Пришлось обогнуть целый квартал, чтобы выйти к музею с другой стороны.
— Вот уж верно: дурная голова ногам покоя не дает, — ворчал Мортон.
— Зато мы кое-что узнали, — оправдывался Роланд.
— Что мы узнали?
— Что тут газетчики крутятся.
— Они везде крутятся.
— Просто искусство слишком скучно для них. Нужна изрядная доля перца, чтобы они сбежались.
— Сбежались потому, что кто-то пустил слух об ограблении.
— Только слух? Чего ж тогда мы тут?
— Мы для того, чтобы охранять священный принцип частной собственности, — по-школьному продекламировал Мортон.
— Не-ет! — Роланд уверенно покачал головой. — Что-то назревает. Все чего-то ждут.
— Это называется — массовый психоз.
— Не-ет. Все что-то знают.
— И мы знаем.
— И мы знаем, — повторил Роланд. — Когда все знают — это уже реклама. А на рекламу кто-то должен был потратиться.
— Ты подозреваешь?..
— Никого я не подозреваю. Знаю только, что кому-то это надо. Твой «массовый психоз» выгоден не гангстерам. Может, газетчикам?
В глухом переулке они разыскали служебный вход музея, вошли в маленькую дверь. Сторож, сидевший за дверью, без слов пропустил их, словно знал в лицо.
— Сегодня что, всех пускают? — не удержался Роланд.
— Кого надо, того пускают, — угрюмо ответил сторож.
— А кого надо?
— Это наше дело.
— Смотри, как бы это не стало нашим делом.
— Ваше дело маленькое: стой, где велят, беги, куда велят, лови, кого велят…
— Не слишком ли ты разговорчив для сторожа?..
Узкий гулкий коридор вывел их в коридор пошире, где справа и слева были двери.

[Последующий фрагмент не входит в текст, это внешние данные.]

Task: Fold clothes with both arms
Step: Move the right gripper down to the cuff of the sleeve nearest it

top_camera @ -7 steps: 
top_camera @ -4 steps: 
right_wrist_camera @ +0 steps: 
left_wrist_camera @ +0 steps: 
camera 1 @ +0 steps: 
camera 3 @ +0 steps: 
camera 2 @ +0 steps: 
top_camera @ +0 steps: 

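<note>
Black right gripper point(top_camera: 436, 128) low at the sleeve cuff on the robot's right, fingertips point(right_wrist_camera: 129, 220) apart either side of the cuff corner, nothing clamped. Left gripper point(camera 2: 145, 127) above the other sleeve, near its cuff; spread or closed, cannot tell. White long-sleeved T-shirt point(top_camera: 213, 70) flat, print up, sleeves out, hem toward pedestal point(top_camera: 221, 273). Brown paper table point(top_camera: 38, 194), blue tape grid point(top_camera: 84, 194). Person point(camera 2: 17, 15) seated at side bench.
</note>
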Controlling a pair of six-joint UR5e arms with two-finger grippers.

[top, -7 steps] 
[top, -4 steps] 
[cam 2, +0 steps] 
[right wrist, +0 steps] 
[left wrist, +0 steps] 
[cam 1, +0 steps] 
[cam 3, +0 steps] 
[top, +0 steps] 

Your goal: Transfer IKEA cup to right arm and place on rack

На одной висела табличка: «Управляющий музеем». Они вошли и увидели газетчика, с которым недавно спорили в экспозиционном зале. Он сидел сбоку у большого стола и потягивал что-то из высокого черного стакана.
— Не хотите ли для бодрости? — предложил он, доставая из-под стола бутылку. — Ночь длинна. Кто знает, сколько придется ждать?
Мортон и Роланд переглянулись.
— Ты собираешься просидеть тут всю ночь?
— Не один я, придут и другие.
— Что же вы собираетесь ждать?
— Все, что будет.
— А что будет?
— Вот это я и хочу узнать.
— Ты уверен, что узнаешь именно сегодня?
— Не то чтобы уверен, скорей предчувствую.
— Что тебе известно? — резко спросил Мортон.
— Такой вопрос! — рассмеялся репортер. — У прессы свои тайны.
— Но ведь что-то известно?
— Ничего особенного. Слово чести.
— Что-то подозрительно много сегодня говорят о чести. — Мортон похлопал Роланда по руке. — Пошли. Если бы он что-то знал, об этом было бы в газетах.
— Сенсации надо дать созреть, — назидательно сказал репортер.
— Давай зрей. Но если выйдешь отсюда ночью, я тебя арестую.
— Я выйду, как только услышу выстрелы.
— Выстрелы? — Уже стоявший в дверях Мортон снова повернулся к репортеру. — С чего ты взял, что мы будем стрелять?
— А как остановите преступника? Не будете же вы сидеть в засаде возле самой богини. Да и негде там. А окно рядом. Он вскочит в окно, схватит богиню и… вам придется стрелять.
— Уж не сообщник ли ты? — спросил Мортон.
— Увы. Два миллиона для меня слишком много. Я этой ночью рассчитываю на сотню-другую. Вот если вы его укокошите или он укокошит вас, тогда я все перепишу заново и заработаю в два раза больше.